● What this task involves
Reproduce the data below line by line, from its first line to the line with "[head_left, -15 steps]", both included, and nothing past that point.

──────── Study material

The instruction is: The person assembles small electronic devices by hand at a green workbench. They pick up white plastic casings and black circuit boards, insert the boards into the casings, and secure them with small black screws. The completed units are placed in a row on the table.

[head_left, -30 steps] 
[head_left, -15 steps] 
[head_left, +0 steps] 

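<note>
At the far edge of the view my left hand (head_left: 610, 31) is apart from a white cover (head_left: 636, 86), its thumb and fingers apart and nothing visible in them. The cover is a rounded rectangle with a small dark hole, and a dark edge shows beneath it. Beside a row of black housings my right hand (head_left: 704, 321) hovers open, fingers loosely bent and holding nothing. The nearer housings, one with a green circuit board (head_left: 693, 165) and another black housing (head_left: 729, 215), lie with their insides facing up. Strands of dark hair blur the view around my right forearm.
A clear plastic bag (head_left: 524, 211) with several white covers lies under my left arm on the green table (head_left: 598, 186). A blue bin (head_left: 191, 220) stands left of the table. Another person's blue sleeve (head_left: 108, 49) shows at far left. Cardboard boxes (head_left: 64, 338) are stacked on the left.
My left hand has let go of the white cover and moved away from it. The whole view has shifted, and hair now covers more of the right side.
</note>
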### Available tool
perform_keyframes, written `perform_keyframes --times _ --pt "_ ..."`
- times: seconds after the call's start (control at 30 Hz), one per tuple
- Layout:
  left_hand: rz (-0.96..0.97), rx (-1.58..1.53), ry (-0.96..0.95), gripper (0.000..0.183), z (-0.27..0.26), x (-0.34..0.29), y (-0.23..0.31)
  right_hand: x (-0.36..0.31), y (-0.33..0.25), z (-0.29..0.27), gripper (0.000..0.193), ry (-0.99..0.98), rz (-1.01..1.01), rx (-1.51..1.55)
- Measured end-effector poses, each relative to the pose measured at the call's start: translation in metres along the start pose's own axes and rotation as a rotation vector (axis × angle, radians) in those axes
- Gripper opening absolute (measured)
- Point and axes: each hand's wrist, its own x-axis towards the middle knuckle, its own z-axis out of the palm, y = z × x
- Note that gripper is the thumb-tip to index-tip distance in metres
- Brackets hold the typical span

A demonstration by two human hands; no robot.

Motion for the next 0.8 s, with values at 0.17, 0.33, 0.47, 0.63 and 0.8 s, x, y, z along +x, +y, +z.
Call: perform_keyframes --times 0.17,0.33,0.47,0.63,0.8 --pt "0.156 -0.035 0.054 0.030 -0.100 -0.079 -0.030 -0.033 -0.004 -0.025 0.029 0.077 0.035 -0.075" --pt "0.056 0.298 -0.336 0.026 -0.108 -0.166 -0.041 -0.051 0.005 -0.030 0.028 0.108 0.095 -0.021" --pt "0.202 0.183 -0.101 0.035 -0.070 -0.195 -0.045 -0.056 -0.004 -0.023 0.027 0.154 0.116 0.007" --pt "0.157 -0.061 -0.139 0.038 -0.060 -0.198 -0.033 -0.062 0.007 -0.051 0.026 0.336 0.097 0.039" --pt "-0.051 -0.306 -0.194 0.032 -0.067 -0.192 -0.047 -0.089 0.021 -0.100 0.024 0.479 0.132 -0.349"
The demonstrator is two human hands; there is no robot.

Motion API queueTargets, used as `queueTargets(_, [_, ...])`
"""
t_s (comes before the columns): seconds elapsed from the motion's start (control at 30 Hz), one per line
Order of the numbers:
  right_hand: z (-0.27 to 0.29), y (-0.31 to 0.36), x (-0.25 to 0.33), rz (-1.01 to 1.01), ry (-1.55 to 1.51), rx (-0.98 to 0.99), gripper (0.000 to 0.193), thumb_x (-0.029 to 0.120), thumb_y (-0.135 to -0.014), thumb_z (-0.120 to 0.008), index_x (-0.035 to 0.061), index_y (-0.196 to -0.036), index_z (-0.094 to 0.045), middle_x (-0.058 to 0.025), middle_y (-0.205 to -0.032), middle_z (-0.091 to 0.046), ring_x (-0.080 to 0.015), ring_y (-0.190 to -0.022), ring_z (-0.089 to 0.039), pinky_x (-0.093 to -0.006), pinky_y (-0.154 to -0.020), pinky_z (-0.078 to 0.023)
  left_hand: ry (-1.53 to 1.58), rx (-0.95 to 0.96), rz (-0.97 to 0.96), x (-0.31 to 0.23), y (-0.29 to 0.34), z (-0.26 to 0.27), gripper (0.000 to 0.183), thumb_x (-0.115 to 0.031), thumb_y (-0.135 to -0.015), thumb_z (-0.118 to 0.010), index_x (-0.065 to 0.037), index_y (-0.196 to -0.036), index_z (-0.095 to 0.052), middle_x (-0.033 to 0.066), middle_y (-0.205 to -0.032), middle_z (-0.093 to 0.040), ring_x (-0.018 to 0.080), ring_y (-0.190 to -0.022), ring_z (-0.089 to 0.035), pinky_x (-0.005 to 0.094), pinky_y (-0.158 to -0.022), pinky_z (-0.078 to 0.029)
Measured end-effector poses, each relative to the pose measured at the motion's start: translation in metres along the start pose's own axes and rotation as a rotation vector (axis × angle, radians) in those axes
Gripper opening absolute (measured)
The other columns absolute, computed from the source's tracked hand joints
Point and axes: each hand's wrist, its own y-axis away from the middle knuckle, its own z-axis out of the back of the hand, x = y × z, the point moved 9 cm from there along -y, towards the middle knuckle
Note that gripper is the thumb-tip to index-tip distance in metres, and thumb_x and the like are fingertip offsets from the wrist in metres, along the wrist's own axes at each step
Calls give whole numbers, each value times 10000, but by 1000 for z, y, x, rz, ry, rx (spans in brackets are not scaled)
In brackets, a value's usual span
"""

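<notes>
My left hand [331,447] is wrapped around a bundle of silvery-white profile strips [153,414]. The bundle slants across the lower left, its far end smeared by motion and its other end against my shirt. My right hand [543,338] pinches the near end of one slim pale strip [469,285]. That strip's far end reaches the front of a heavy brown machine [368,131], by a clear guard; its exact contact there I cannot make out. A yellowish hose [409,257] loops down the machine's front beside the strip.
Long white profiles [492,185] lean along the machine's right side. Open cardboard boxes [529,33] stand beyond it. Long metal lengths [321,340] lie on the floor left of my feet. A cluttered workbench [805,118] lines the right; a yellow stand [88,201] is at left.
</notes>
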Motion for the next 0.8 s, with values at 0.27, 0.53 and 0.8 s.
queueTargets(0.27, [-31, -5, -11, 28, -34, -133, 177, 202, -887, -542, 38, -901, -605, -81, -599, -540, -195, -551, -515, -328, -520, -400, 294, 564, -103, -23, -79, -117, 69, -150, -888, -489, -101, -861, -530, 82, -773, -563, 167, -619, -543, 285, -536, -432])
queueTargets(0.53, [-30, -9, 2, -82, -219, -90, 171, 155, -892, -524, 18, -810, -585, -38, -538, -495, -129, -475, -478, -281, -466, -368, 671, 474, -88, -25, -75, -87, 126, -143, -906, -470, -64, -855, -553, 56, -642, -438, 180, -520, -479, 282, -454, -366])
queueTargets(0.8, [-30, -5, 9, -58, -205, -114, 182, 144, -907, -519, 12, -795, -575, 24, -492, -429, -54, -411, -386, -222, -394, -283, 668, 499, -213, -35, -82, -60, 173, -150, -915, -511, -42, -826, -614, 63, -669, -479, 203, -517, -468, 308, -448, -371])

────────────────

● Completed task
The instruction is: The person assembles small electronic devices by hand at a green workbench. They pick up white plastic casings and black circuit boards, insert the boards into the casings, and secure them with small black screws. The completed units are placed in a row on the table.

[head_left, -30 steps] 
[head_left, -15 steps] 

Nothing further is required by the exercise.